It is a half hour before game time, and the ball field is alive with the ballet of batting practice. Women in bonnets and hoop skirts drift over from a nearby general store and from a pharmacy, which displays such 19th-century nostrums as Dr. Kilmer's Swamp Root and Chamberlain's Pain-Balm for rheumatism, neuralgia, sciatica, lame back, lumbago and gout. On a canopied bandstand behind home plate, a five-piece brass band plays Yankee Doodle Dandy.
Here, within the friendly confines of historic Ohio Village in Columbus, the clock has been turned back to the Civil War era—not only on the wooden sidewalks and in the one-room schoolhouse, but also on the village's grassy meadow. Here the game of base ball is about to be played according to the customs and rules of the day. Long before instant replay and AstroTurf and bench-clearing brawls, when base had yet to meet ball in the name of the game, America's budding pastime was the sport of gentlemen. Their goals: to have a bit of fun, take some exercise in the fresh air and, with luck, tally a few more aces than the opposition.

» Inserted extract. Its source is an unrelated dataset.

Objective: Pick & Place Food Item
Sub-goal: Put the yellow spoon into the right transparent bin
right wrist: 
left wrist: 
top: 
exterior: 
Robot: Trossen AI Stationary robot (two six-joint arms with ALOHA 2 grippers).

In this genteel brand of ball, circa 1858, players can be fined 25 cents for swearing or spitting. Familiar terms must be unlearned—a run, for example, is an ace. A batter is a striker, a pitcher a hurler. The player who catches the hurler's tosses is called the behind. A foul ball is called a foul tick. Spectators, even ladies, are known as cranks.
Many of the game's rules seem equally quaint. (Not for another 12 years will an umpire call balls and strikes, and then never on the first pitch.) The striker, if he pleases, can point to the spot where he would like the hurler to deliver the ball. The hurler stands with his legs crossed, one hand behind his back, 45 feet from a circular home plate. He throws underhanded. No one's hands are protected in any way. (The first padded glove will not appear for 20 or so years.) There is no stealing (the term itself wasn't used until 1871 and stolen bases won't show up in box scores and the official record until 1886). Balls caught on the fly or on one bounce are outs. A base runner cannot be doubled off a base on a ball caught in the air; he is allowed a free return. But he runs at his own peril on a ball caught on a bounce.
The three fielders manning the bases must begin each play standing on base. The three outfielders cannot change position until the ball is struck. The shortstop can stand where the shortstop usually stands in the late 20th century or play anywhere else on the field.
A good many more rules make playing this bygone version of baseball not unlike driving a car in England. Each crack of the bat is like a trip through a rotary. Often, you've got to fight your instincts. I know, for one day last summer I was an Ohio Village Muffin, penciled in as the leadoff striker and invited to play an inning apiece at all nine positions. ( George Plimpton, eat your heart out.)
Actually, the toughest part of being a Mullin was tying a proper bow in my red cravat, the chief adornment of our uniforms, which were patterned after a design in the 1866 Currier and Ives lithograph The American National Game. Well before batting practice I had buttoned up my pants and slipped on my long-sleeved white shirt bearing an Olde English M on the front shield. My pillbox hat had two horizontal red stripes. And my tie was a mess until I asked the team's backer, Col. Gottlieb Herold, for assistance. Her-old, who answers to Nick in 20th-century conversation, has been associated with the Muffins for seven years as a player and umpire. On this day, nattily attired in boots, a frock coat, a vest and a top hat, he is one of the historical interpreters who stay in character as they chat with the players and also with the cranks on the sidelines.
I ask Herold what he thinks of the idea of a player who would not take the field but only bat.
"A designated hitter in place of the pitcher," I say.
"Balderdash, sir. The game is for exercise. How else to get exercise but on the field?"